Sigmund Freud revolucionou a construção histórica

O “subjetivismo” proposto pelo pai da psicanálise convida a pensar com base em debates assentados. Sem conhecimento dos percursos anteriores aos comportamentos em voga pouco progresso se vislumbra. Por certo, o tema merece considerações importantes e sensatas, mas, mesmo sob a carência de oportunidades de aprofundamento, ressalta-se a presença de dois conceitos que, se contrapostos em sentido filosóficos, podem ajudar o ingresso nos céus abertos dos direitos à história: “simpatia” e “empatia”. Gerações cresceram apreciando o “dever de simpatia”. Aprendeu-se (e ensinou-se) que “simpatia” era uma virtude inscrita na piedade e no reconhecimento da dor de “outra pessoa”. Durante décadas, isso abrangeu os chamados bons costumes. De forma retórica, aprendeu-se que é “simpático ser simpático”. Derivado do conceito grego de “sym-pathos” (sim = união; pathos = paixão), valorizou-se o direito do “outro” como atitude de acatamento, algo capaz de favorecer o convívio por um tipo de solidariedade concedida pela dor alheia.

Ainda que dicionários confundam os dois termos, é importante distingui-los, pois, empatia (in = dentro) vai além da condescendência, impetra mesmo “se colocar no lugar do outro”. Há ainda um fator a ser considerado na equação que justifica o “diferente” como objeto de reflexão. Enquanto simpatia permite a compreensão da dor alheia, empatia demanda se colocar na posição do outro. Atua nessa relação o sentido da solidariedade e da paixão. Não pode haver solidariedade sem paixão e o apelo apaixonado ganha sentido humanitário quando um se coloca não ao lado, mas no lugar do outro.
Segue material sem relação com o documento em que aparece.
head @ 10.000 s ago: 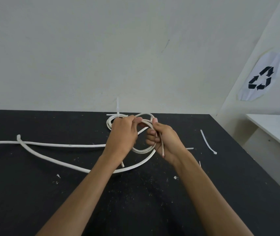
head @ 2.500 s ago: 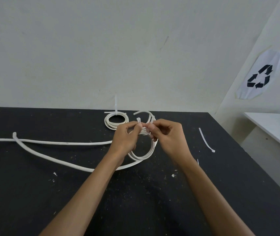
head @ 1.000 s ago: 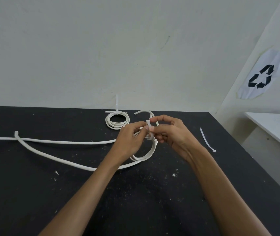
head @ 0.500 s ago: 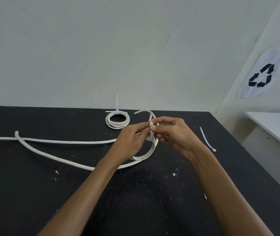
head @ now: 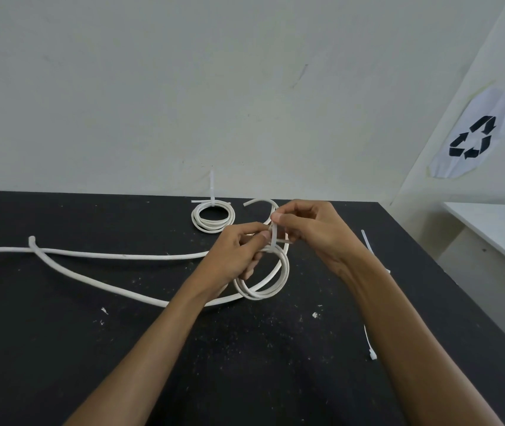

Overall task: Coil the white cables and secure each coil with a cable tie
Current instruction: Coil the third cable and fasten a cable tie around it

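Since half a second ago the cable tie point(head: 274, 238) has been drawn up, now standing near upright over the half-wound coil point(head: 265, 273) on the black surface point(head: 60, 333) by a pale wall. Right hand point(head: 312, 232) pinches its tip; left hand point(head: 239, 250) grips the coil.

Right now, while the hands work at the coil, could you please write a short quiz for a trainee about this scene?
1. True or false: the finished coil near the wall already carries a tie.
2. What does the right hand pinch? A) the cable tie B) a loose tie on the table C) nothing
3. Fill in: the left hand holds the unfinished ____.

Key: 1 true; 2 A; 3 coil.
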`<state>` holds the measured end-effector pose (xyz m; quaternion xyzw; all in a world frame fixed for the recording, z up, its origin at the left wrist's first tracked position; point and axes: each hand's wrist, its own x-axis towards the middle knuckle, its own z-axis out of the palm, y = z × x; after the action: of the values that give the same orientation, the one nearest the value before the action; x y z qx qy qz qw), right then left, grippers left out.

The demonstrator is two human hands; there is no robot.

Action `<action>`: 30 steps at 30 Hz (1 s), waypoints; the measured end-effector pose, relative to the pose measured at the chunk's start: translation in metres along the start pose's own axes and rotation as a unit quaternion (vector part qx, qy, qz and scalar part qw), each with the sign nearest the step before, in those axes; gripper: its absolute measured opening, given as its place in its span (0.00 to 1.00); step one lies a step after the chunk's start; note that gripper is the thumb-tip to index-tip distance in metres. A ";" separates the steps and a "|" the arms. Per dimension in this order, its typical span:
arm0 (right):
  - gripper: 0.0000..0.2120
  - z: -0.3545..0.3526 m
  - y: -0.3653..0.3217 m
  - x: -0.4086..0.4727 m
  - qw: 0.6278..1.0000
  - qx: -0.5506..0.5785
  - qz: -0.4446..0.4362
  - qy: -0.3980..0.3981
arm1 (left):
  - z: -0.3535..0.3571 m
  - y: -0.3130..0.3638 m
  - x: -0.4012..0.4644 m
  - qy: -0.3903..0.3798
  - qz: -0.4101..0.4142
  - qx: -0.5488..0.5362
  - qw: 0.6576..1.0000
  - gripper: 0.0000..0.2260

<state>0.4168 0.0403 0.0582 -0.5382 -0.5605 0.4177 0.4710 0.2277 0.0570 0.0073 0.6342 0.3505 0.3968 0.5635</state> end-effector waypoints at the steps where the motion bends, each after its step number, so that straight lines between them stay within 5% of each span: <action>1: 0.05 0.001 -0.001 0.001 1.000 -0.004 -0.007 0.004 | 0.000 0.000 0.001 0.001 -0.013 -0.023 1.000 0.10; 12: 0.05 0.006 -0.005 0.002 0.999 0.004 -0.046 0.005 | -0.005 0.001 0.005 0.013 -0.084 -0.144 0.986 0.12; 30: 0.06 0.017 -0.014 0.000 0.972 -0.144 -0.164 0.086 | -0.004 0.016 0.011 0.054 -0.130 -0.142 0.980 0.07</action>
<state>0.3973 0.0396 0.0682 -0.5349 -0.6527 0.2017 0.4971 0.2285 0.0667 0.0248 0.4741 0.3997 0.4002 0.6748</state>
O mágico nesse debate é que a diferenciação entre os termos pode ser apreendida e discutida como ensinamento. Assim, não apenas justificar-se-ia o debate no nível da filosofia ou de refinadas contendas intelectuais. A apreensão dessas diferenciações pode ser captada também em nível de ensino, pois é fácil exemplificar e com o exercício tornar pedagógica a explicação dos direitos de tantos que, afinal, justificariam a premissa de que “todos são iguais perante a lei”.